Author and Editorialist: Soumik Sarkar
Tester: Sarthak Manna




Sorted set/Priority queue/Heap, Difference array


There is an array Z of size N denoting the health of N zombies. There also M types of beams of the form (L, R, K) where K denotes the number of times the beam can be used to decrease every element in Z[L..R] by 1. Find the minimum number of beam drops needed to reduce all elements in Z to 0 or determine if it is impossible.


Consider the first zombie Z[1]. This zombie can only be affected by beams whose L = 1. Let’s gather all such beams into a set U. If we want to reduce Z[1] to 0, we have to drop some beams from U. Of course we should drop the number of beams exactly equal to its health and not waste any beams. The question is… which beams should we drop?
Here it makes sense to make a greedy choice and drop the beams from U with largest R. That way we are affecting maximum zombies to the right of L at the same time.
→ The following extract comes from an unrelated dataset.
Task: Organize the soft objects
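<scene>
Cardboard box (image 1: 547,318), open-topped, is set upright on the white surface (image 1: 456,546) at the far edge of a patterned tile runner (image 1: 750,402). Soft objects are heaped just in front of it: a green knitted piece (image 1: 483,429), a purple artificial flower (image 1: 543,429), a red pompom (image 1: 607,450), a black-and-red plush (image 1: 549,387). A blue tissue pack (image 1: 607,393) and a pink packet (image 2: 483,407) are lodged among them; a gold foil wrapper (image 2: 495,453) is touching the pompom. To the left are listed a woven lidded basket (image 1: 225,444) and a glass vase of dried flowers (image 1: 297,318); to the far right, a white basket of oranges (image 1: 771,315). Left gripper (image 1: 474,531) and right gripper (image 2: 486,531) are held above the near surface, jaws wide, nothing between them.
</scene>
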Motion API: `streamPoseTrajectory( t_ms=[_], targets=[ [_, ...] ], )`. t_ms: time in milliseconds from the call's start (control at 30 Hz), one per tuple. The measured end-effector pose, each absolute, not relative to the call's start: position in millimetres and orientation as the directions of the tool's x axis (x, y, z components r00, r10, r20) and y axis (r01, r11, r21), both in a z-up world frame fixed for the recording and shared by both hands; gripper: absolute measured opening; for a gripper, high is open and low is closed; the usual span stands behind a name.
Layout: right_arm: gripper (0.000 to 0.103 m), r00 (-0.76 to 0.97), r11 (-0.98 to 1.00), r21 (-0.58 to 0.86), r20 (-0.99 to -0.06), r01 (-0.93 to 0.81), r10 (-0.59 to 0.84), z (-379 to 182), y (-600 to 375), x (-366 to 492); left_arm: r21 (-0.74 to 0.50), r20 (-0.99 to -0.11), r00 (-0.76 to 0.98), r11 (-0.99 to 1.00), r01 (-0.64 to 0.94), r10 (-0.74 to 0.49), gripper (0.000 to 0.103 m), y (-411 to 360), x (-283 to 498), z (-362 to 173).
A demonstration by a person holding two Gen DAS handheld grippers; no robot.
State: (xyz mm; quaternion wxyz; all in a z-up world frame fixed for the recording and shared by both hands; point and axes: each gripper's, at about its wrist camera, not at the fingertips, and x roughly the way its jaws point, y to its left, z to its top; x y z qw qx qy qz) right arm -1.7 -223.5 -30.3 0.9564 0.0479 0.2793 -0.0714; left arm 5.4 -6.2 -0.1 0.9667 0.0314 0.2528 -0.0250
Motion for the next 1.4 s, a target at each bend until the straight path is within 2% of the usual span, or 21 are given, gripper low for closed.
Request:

After killing the first zombie let us move to Z[2]. Of course Z[2] may already have been reduced to 0 after being affected by the beams that we used on Z[1], but let us assume it is still non-zero. Now we are faced with a similar situation as before. Only those beams with L \le 2 can affect Z[2]. But all beams with L = 1 were added to U, and some of them are even already used. So we must add all the beams that have L=2 to the leftover beams in U, and make greedy choices again to reduce Z[2].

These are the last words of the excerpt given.